Auf den Spuren der Kosten für die Liebe begebe ich mich in die Niederungen des einfachen Denkens: Die Liebe kostet uns die Freiheit. Wenigstens einen Teil davon. Wenn wir lieben, uns verloben, vielleicht heiraten oder eine Familie gründen, verlieren wir Schritt um Schritt Freiheiten. Wir begeben uns in die Abhängigkeit der Partnerin oder des Partners, müssen mit der gesamten Mischpoke gut Freund werden, wozu auch Besuche zu Weihnachten gehören – kurz: Der Preis ist hoch. Wir können weder von heute auf morgen den Wohnort noch die Arbeitsstelle wechseln. Alles, was folgt, muss, wenn es überhaupt noch stattfinden kann, abgesprochen werden.

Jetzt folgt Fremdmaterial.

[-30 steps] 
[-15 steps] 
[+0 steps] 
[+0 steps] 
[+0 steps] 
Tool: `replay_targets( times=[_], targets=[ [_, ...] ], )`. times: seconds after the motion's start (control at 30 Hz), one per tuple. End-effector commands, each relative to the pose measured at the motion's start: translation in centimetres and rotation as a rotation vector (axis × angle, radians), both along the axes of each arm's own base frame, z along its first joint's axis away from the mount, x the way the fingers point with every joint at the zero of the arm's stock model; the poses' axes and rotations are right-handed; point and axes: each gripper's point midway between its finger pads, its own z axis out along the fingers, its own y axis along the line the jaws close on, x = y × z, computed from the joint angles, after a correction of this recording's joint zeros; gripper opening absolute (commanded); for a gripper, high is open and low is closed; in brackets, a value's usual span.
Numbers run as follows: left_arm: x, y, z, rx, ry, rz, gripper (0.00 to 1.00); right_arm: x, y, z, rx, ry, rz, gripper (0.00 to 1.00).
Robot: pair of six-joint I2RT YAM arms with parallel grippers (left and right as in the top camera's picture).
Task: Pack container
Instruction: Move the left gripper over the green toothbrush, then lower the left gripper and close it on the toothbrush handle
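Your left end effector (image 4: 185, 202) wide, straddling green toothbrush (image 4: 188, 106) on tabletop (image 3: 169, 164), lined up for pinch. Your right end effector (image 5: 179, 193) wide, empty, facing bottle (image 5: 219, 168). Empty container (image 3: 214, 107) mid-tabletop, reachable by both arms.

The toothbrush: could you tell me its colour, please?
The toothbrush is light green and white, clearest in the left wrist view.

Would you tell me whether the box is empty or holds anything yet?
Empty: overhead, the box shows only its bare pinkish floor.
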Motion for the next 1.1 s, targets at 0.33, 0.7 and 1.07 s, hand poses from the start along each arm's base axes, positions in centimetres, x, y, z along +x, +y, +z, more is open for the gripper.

Die Vergangenheit: Die Mark wird nun 50 Pfennig wert

Niemand soll sagen, dass die Liebe nicht kostet. Wir zahlen den Preis von der ersten Begegnung an. Noch vor etwa 50 Jahren sagte man den Männern, die „Mark“ sei nach der Eheschließung nur noch 50 Pfennig Wert. Damals war es für Männer selbstverständlich, Frau und Kinder zu ernähren, während Frauen ihnen willig überall hin folgen mussten. Alle zahlten somit ihren Preis, und er hieß Unfreiheit.

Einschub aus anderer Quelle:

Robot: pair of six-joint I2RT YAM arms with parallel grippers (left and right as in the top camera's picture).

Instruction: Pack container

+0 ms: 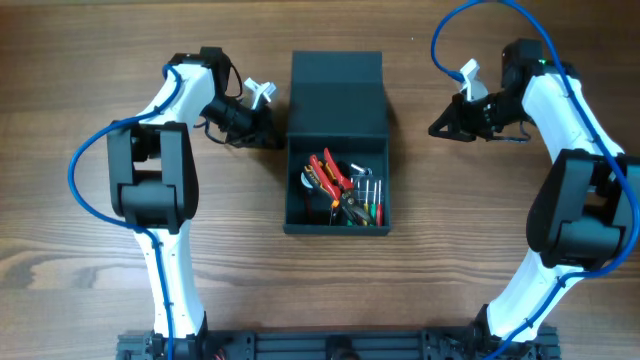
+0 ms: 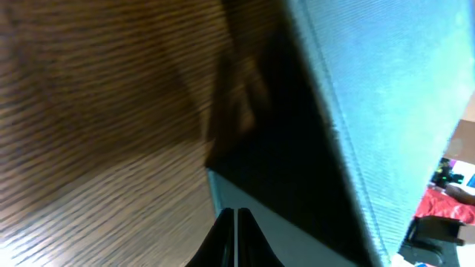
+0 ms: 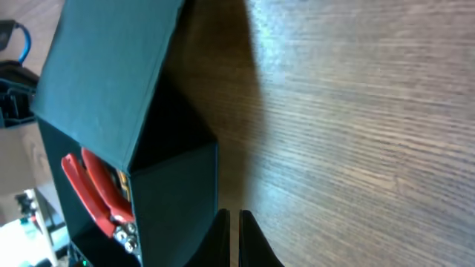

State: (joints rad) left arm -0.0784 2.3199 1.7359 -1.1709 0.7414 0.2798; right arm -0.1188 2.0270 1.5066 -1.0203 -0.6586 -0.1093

Rein ökonomisch gesehen wurde der Verlust der Freiheit durch nichts aufgewogen, denn wo keine Freiheit war, da gab es auch keine Entwicklung.

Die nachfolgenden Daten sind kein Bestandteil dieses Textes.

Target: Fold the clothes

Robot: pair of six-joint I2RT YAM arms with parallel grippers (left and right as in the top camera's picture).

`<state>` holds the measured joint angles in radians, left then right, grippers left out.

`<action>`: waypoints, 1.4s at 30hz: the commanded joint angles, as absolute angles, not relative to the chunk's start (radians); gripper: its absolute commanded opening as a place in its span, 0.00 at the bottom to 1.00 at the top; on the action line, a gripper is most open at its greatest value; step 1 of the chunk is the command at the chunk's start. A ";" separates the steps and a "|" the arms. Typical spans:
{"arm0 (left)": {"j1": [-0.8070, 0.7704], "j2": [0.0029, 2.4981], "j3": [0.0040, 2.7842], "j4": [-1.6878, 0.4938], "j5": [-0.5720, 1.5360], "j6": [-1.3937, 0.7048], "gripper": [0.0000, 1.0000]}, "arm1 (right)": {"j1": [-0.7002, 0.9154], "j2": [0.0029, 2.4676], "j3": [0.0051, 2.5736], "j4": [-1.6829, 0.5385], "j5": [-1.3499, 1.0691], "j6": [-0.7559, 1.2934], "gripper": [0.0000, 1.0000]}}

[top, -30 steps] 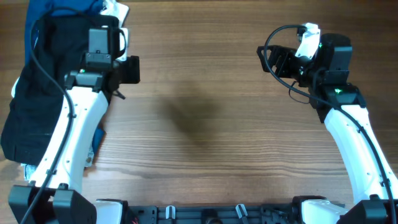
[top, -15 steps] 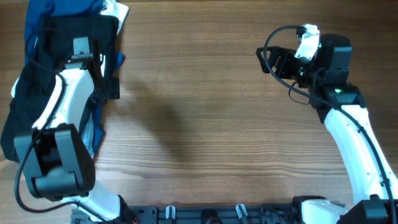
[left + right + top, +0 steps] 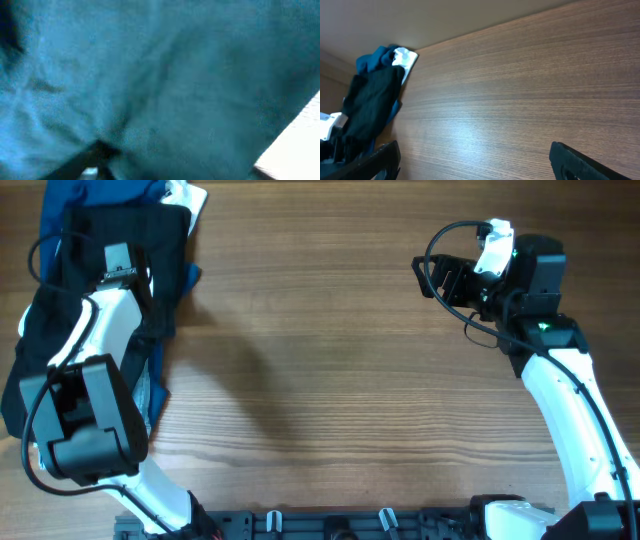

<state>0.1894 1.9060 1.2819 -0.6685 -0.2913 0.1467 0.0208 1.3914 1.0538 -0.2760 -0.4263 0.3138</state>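
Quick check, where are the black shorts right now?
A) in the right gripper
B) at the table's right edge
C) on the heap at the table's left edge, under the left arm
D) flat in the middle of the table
C: the black shorts lie on the heap at the left edge of the table with the left arm over them, while the right gripper is far off at the right, open and holding nothing.

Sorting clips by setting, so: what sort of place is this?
Probably a robotics lab bench, not a home: a left arm and right arm mounted at a wooden table, with black shorts heaped at one edge.
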 commanded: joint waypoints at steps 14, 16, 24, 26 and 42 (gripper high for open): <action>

Das Glück wurde auch herbeigeredet, wenn es nicht existierte

Außerhalb der Ökonomie – nun ja … da gibt es die Worte „Glück“ oder „Zufriedenheit“. Und in der Tat bestärkten die Familien einander stets darin, glücklich zu sein. Auch, wenn die Ehefrau soff und der Mann sich als Hurenbock erwies. Jalousien herunter und beim Krämer erzählen, wie glücklich das Eheleben war.

Wenn der Ehemann brav war und der Familie mithilfe von Freunden ein schickes Häuschen baute, das auch noch mit viel Aufwand ausgestattet wurde, war alles in Butter. Inzwischen hatte die Ehefrau möglicherweise schon ein Verhältnis und ließ sich bald darauf scheiden. Der Mann war entsetzt, die Frau fühlte sich im Recht, und am Ende bleibt ihm fast nichts. Ach ja, Pech gehabt – und sowieso war ja alles seine Schuld, hätte sich eben mehr um seine Frau als seinen Job kümmern müssen.

Und NEIN – es betraf mich nicht. Und JA, heute sind die Verhältnisse oft anders.

Heute - zwei Freiheiten müssen teils aufgegeben werden

Aber der Preis für die Liebe ist nach wie vor, einen Teil seiner Freiheit und Unabhängigkeit aufzugeben. Und heute kommt, im Gegensatz zu den 1960er oder 1970er Jahren noch hinzu, dass auch die Frau einen Teil ihrer inzwischen erworbenen Freiheiten wieder aufgeben muss.

Der Preis der Liebe ist seither nicht günstiger geworden, doch die Konflikte sind nun doppelseitig. Folgt der Ehemann nun seiner Ehefrau? Oder folgt sie doch ihm? Oder schwirrt einer von beiden durch die Welt wie ein Kolibri, während der andere das Nest hütet?

Das sind Fragen, die keiner stellt, weil sie als „ungehörig“ gelten. Die Liebe wird verherrlicht, der Preis wird verschwiegen.

Falls ihr mich nun fragt: Ja, bist du gegen die Ehe? Dann sage ich „Nein, auf keinen Fall.“ Aber es schadet nichts, sich Gedanken darüber zu machen, auf was man verzichten kann, wenn man heiratet.